7. Il résulte de ce qui précède, sans qu'il soit besoin de se prononcer sur les autres moyens, que M. C... est fondé à soutenir que c'est à tort que, par le jugement attaqué, le tribunal administratif de Toulouse a rejeté sa demande tendant à l'annulation de l'arrêté du 13 juin 2019 par lequel le préfet de la Haute-Garonne a refusé de faire droit à sa demande, l'a obligé à quitter le territoire français dans un délai de trente jours et a fixé le pays de renvoi.
Sur les conclusions à fin d'injonction :
8. L'annulation prononcée par le présent arrêt n'implique pas, eu égard aux motifs sur lesquels elle se fonde, la délivrance à M. C... du titre sollicité mais implique seulement un nouvel examen de sa demande. Il y a lieu, dès lors, d'enjoindre au préfet de procéder à ce nouvel examen dans le délai de deux mois à compter de la notification du présent arrêt.

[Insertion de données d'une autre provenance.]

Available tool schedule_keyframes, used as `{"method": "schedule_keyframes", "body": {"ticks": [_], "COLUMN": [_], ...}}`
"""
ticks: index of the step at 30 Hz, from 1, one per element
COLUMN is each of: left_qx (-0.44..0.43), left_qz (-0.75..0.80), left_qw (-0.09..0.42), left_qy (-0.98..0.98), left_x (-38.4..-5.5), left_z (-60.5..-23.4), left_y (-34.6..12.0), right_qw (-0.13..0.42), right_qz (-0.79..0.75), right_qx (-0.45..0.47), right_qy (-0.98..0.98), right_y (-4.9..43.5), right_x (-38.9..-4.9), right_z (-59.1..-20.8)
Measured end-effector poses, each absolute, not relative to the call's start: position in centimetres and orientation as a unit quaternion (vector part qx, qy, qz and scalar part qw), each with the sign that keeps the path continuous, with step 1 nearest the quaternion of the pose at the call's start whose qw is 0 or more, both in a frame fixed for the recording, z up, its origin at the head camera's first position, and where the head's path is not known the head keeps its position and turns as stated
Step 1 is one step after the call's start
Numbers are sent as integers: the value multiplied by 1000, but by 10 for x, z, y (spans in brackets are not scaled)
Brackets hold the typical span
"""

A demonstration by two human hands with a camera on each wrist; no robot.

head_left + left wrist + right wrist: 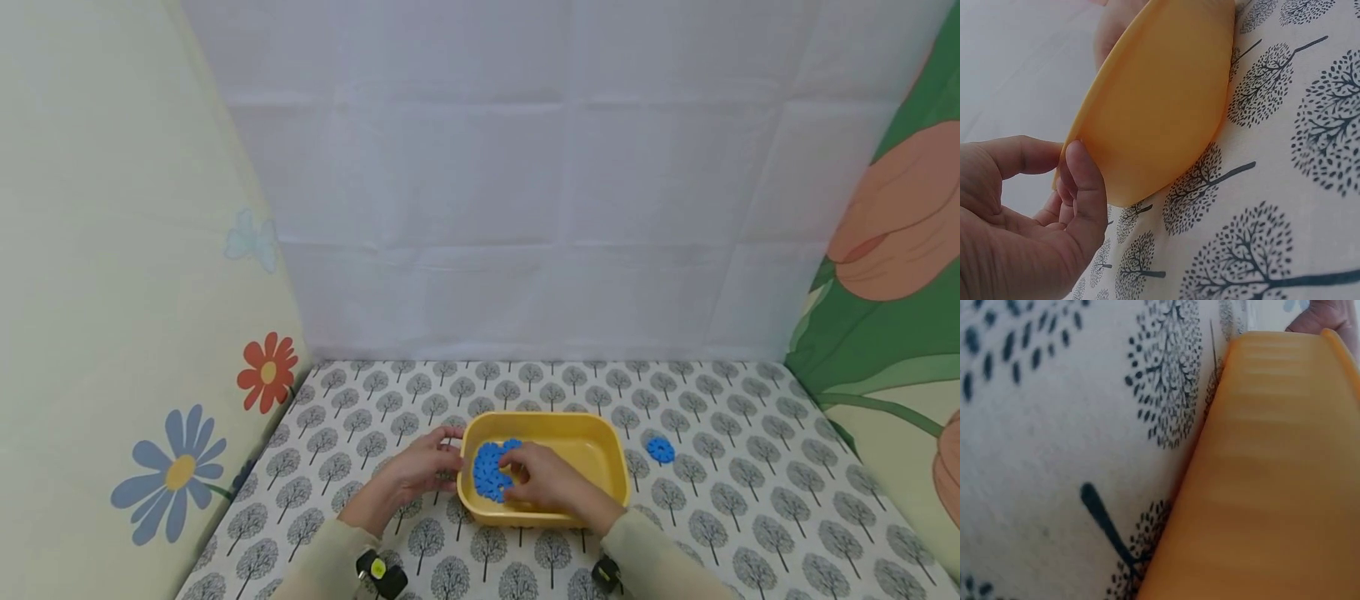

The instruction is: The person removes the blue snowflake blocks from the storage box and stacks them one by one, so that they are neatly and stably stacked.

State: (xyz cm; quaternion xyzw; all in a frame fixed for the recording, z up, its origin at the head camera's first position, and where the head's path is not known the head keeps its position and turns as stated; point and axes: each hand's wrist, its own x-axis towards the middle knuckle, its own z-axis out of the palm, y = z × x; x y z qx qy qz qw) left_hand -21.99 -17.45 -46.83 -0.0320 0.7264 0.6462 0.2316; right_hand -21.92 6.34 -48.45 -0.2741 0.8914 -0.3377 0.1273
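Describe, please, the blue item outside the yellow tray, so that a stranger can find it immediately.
On the tree-printed cloth stands a yellow tray. Just to its right, in the head view, lies a small, roundish blue item. Unlike the blue pieces gathered at the tray's left end, it lies alone on the cloth.

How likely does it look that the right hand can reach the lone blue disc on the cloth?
Probably yes: the blue disc lies uncovered just right of the yellow tub. The right hand is inside the tub, so it would first need to lift clear.
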Motion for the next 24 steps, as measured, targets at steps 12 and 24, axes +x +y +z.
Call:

Il n'y a pas lieu, dans les circonstances de l'espèce, d'assortir cette injonction d'une astreinte.
Sur les frais liés au litige :
9. Il n'y a pas lieu, dans les circonstances de l'espèce, de mettre à la charge de l'Etat une somme au bénéfice du conseil de M. C... au titre des dispositions des articles L. 761-1 du code de justice administrative et 37 de la loi du 10 juillet 1991.
DECIDE :
Article 1er : Le jugement n° 1905845 du 28 février 2020 du tribunal administratif de Toulouse est annulé.
Article 2 : L'arrêté du 13 juin 2019 du préfet de la Haute-Garonne est annulé.
Article 3 : Il est enjoint au préfet de la Haute-Garonne de procéder à un nouvel examen de la demande de M. C... dans le délai de deux mois à compter de la notification du présent arrêt.
Article 4 : Le surplus des conclusions de la requête est rejeté.
Article 5 : Le présent arrêt sera notifié à M. A... C... et au ministre de l'intérieur.
Copie en sera transmise au préfet de la Haute-Garonne.
Délibéré après l'audience du 21 janvier 2021 à laquelle siégeaient :
Mme Marianne Hardy, président,
M. Didier Salvi, président-assesseur,
Mme D..., premier conseiller.
Rendu public par mise à disposition au greffe le 23 février 2021.
Le président,
Marianne Hardy
La République mande et ordonne au ministre de l'intérieur en ce qui le concerne et à tous huissiers de justice à ce requis en ce qui concerne les voies de droit commun, contre les parties privées, de pourvoir à l'exécution du présent arrêt.